Exercise: Your reply should be made up of every line in the records below that holds the string "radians".

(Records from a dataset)
============================================================

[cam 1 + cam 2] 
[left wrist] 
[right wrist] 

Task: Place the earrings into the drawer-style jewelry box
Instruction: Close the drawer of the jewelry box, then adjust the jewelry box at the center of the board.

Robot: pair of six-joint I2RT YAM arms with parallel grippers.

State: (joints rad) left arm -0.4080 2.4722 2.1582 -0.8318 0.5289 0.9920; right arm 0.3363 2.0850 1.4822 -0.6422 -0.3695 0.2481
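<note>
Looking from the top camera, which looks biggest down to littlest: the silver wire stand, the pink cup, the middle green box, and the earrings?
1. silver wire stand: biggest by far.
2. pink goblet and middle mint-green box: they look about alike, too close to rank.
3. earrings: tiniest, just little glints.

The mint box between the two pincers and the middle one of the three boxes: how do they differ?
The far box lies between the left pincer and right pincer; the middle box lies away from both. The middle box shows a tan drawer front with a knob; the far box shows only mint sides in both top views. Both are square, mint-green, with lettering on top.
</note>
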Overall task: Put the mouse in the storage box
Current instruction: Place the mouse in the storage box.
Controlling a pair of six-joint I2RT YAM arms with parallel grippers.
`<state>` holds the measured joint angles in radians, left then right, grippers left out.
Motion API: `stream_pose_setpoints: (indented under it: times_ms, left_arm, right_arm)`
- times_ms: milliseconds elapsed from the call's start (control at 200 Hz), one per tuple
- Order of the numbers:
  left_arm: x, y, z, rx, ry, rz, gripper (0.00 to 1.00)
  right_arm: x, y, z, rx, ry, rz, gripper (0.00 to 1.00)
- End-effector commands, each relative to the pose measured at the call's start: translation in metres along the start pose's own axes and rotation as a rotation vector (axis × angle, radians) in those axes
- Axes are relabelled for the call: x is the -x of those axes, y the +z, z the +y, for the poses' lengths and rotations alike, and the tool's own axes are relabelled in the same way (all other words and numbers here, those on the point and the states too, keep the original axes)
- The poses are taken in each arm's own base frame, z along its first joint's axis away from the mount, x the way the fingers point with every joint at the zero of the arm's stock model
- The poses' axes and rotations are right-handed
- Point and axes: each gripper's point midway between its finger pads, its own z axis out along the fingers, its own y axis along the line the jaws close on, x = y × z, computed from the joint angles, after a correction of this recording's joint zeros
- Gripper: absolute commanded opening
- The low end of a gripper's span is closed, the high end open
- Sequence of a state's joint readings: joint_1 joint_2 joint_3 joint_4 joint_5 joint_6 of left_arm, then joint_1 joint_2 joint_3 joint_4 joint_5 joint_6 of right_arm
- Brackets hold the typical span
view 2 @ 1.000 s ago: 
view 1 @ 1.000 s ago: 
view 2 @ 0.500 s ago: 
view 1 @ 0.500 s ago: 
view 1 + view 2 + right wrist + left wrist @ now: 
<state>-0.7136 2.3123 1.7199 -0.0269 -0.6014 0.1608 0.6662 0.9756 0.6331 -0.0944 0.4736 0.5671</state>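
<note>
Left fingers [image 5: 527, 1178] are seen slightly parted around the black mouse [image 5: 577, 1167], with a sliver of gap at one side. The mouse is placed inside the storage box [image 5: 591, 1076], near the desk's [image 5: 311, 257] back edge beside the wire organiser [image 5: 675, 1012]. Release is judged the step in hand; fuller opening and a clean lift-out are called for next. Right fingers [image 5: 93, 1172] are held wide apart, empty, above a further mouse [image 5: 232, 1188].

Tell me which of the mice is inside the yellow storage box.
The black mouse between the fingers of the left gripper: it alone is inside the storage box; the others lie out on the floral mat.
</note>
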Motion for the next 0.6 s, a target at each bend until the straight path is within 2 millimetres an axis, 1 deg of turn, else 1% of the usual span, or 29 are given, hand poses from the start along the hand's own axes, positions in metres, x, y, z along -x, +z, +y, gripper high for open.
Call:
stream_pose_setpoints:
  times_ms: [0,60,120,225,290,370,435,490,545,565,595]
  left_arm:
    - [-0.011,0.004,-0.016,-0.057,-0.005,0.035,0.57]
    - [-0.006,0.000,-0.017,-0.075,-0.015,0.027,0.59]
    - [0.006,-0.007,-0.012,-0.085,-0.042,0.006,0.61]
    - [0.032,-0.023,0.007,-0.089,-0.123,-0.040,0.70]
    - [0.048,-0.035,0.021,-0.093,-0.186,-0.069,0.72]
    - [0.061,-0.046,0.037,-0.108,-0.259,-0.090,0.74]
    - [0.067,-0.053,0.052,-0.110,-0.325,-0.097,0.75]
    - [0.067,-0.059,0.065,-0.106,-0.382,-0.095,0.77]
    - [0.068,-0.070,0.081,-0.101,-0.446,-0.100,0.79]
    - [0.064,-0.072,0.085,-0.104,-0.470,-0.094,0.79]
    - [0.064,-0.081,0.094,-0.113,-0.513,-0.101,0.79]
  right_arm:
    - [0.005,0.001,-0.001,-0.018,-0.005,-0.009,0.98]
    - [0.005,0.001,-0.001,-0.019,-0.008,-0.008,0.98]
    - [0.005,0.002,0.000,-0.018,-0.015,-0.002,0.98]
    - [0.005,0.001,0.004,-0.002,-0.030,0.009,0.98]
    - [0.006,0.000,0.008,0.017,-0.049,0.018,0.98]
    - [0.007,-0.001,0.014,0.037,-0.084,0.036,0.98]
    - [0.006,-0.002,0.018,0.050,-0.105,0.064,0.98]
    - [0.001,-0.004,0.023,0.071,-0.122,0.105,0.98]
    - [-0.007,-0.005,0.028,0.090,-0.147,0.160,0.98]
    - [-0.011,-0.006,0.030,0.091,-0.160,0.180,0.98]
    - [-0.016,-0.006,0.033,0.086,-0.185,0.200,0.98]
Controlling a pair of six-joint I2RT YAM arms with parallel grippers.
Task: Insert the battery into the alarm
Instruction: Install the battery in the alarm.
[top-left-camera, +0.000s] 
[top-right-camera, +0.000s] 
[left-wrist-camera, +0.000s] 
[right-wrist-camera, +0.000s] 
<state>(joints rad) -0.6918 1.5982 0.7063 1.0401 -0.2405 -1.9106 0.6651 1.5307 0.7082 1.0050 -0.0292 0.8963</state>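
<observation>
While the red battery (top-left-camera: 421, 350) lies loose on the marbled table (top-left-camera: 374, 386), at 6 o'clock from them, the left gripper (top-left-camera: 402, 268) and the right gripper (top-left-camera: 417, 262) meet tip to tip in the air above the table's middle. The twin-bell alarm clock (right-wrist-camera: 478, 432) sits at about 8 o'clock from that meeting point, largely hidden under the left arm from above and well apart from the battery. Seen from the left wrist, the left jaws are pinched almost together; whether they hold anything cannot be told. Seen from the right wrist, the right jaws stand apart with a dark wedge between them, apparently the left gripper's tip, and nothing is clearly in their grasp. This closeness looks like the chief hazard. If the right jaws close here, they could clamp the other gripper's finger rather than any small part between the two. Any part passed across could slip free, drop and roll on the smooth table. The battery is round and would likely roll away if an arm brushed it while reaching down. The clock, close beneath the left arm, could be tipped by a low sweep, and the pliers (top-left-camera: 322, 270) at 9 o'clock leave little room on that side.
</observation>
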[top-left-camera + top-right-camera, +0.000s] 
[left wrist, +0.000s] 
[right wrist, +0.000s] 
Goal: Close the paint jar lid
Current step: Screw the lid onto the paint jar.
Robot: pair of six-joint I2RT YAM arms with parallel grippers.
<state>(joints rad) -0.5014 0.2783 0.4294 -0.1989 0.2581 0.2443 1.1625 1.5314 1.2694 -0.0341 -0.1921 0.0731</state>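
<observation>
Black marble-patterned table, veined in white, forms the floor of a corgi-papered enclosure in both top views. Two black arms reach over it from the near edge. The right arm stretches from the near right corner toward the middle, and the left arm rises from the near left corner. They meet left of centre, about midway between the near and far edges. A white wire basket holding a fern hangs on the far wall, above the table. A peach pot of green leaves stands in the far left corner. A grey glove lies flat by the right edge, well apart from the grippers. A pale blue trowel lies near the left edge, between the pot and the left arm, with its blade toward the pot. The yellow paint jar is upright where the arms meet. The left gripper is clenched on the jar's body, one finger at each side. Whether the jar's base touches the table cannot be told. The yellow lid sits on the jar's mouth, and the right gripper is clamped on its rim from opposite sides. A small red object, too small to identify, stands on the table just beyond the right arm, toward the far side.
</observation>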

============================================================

Reply:
`<state>` holds the measured joint angles in radians, left then right, grippers left out.
- End-effector commands, each relative to the pose measured at the call's start: translation in metres along the start pose's own axes and rotation as a rotation vector (axis × angle, radians) in those axes

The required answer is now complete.